Supplied data below:
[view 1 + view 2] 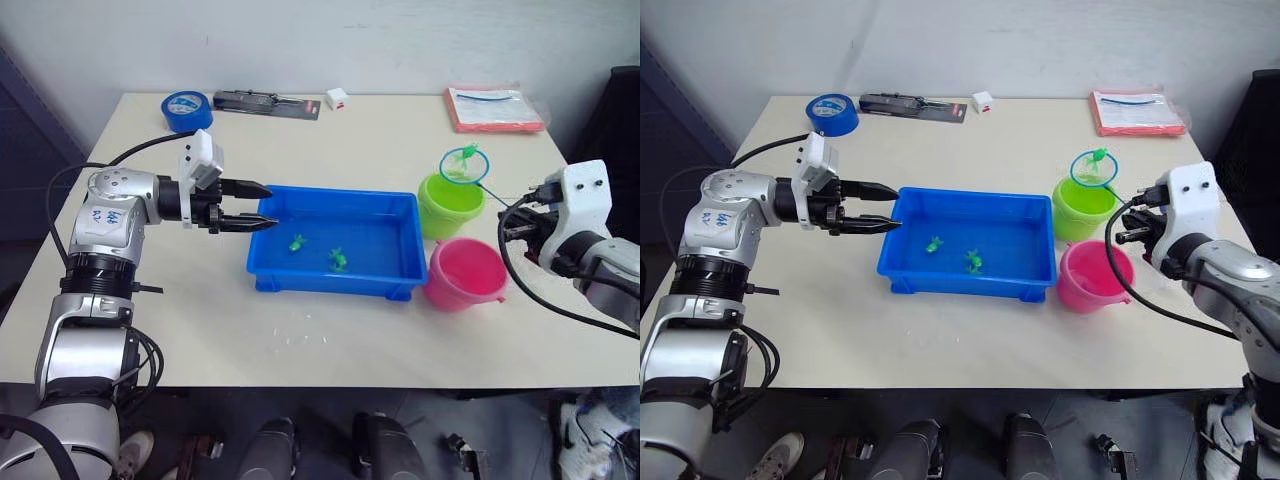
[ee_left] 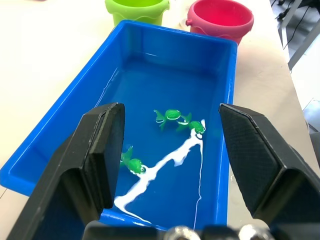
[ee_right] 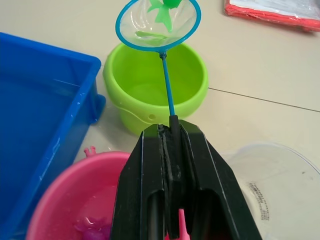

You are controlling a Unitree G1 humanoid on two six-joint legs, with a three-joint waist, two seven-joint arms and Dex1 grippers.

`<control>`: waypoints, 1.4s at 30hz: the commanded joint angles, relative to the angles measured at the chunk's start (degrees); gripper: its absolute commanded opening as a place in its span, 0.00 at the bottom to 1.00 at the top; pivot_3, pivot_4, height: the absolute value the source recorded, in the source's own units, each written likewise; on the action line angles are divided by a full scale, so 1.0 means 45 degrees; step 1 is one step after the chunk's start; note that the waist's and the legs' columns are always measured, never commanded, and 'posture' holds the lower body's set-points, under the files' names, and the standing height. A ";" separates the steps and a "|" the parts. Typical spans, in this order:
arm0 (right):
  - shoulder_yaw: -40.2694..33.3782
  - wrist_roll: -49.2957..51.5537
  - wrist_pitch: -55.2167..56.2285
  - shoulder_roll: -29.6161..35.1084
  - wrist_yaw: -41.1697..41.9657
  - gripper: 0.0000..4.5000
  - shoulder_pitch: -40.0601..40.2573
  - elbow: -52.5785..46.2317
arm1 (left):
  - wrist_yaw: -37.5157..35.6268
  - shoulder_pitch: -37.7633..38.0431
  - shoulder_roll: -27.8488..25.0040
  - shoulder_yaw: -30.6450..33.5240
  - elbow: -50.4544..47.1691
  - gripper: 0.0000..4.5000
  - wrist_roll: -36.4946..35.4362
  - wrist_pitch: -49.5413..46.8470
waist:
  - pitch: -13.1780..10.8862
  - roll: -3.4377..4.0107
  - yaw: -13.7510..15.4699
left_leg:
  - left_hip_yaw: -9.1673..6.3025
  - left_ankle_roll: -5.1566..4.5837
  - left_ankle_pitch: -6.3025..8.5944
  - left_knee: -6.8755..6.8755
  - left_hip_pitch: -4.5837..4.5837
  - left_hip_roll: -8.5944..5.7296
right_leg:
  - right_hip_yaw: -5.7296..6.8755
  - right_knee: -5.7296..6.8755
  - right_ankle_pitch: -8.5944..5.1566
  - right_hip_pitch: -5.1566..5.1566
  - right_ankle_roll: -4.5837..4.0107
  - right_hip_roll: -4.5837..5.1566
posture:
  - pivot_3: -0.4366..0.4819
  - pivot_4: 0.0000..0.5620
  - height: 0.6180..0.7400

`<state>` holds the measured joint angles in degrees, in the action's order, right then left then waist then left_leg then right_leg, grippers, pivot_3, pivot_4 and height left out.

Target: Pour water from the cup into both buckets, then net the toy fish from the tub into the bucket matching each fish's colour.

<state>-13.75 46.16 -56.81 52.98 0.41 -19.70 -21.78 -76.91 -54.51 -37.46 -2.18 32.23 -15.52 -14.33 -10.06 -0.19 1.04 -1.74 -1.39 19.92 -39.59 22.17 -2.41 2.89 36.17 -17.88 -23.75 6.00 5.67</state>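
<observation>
From the head camera, the tub (image 1: 340, 240) sits mid-frame with green fish (image 1: 337, 259) inside; the left gripper (image 1: 262, 206) hangs open at its left rim.

Left wrist: three fish float in shallow water.

Right wrist: the right gripper (image 3: 171, 131) is clamped on the net (image 3: 158, 23) stick, its hoop over the green bucket (image 3: 156, 86) holding a fish. The pink bucket (image 3: 82, 200) is lower left. The net looks light and whippy, so I'd grip low on the stick.
</observation>
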 commanded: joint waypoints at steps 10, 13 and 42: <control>0.1489 -0.6035 0.2730 0.1688 0.1694 0.18 0.1134 -0.0199 | 0.0030 0.0000 -0.0197 0.0248 -0.0454 0.73 -0.0074 -0.0044 | 0.0000 0.0000 0.0026 | 0.0006 -0.0001 0.0000 -0.0011 0.0000 -0.0008 | -0.0010 0.0019 0.0000 -0.0005 0.0000 -0.0011 | 0.48 0.27 0.98; 0.1817 -0.7051 0.3073 0.1773 0.2098 0.18 0.1219 -0.0162 | 0.0038 -0.0011 -0.0199 0.0243 -0.0455 0.73 -0.0073 -0.0057 | 0.0000 0.0000 0.0024 | 0.0006 0.0000 0.0000 -0.0017 -0.0001 -0.0008 | -0.0008 0.0028 0.0000 -0.0007 0.0000 -0.0013 | 0.48 0.27 0.98; 0.1544 -0.6668 0.3456 0.1576 0.9000 0.18 -0.1638 -0.0191 | -0.0238 0.1367 -0.1443 0.0558 -0.1978 0.73 -0.0307 -0.1221 | -0.0002 0.0004 -0.0035 | 0.0006 0.0001 0.0001 -0.0043 0.0001 -0.0010 | -0.0013 0.0070 0.0000 -0.0022 0.0000 -0.0013 | 0.48 0.27 0.98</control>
<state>-6.35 13.26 -40.07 57.97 35.89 -25.29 -20.85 -77.54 -48.55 -42.89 -1.04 25.30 -16.02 -19.89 -10.07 -0.18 0.88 -1.71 -1.39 19.93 -39.79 22.17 -2.46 2.83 36.49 -17.88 -23.84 6.00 5.63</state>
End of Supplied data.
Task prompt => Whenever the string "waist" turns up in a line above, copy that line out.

Response for this exercise =>
You are controlling a Unitree G1 humanoid on two six-joint legs, with a three-joint waist, two seven-joint arms and Dex1 grippers.
`<control>`: waypoints, 1.4s at 30hz: the commanded joint angles, relative to the angles measured at the chunk's start (degrees); gripper: its absolute commanded opening as a place in its span, 0.00 at the bottom to 1.00 at the top; pivot_3, pivot_4, height: the absolute value the source recorded, in the source's own units, each written likewise; on the action line angles are divided by a full scale, so 1.0 means 45 degrees; step 1 is one step after the chunk's start; note that the waist's and the legs' columns are always measured, never commanded, and 'posture' holds the lower body's set-points, under the files' names, and the standing height. A ";" separates the steps and a "|" the parts. Typical spans, in this order:
waist:
`<state>` holds the measured joint angles in degrees, in the action's order, right then left then waist then left_leg then right_leg, grippers, pivot_3, pivot_4 and height left out.

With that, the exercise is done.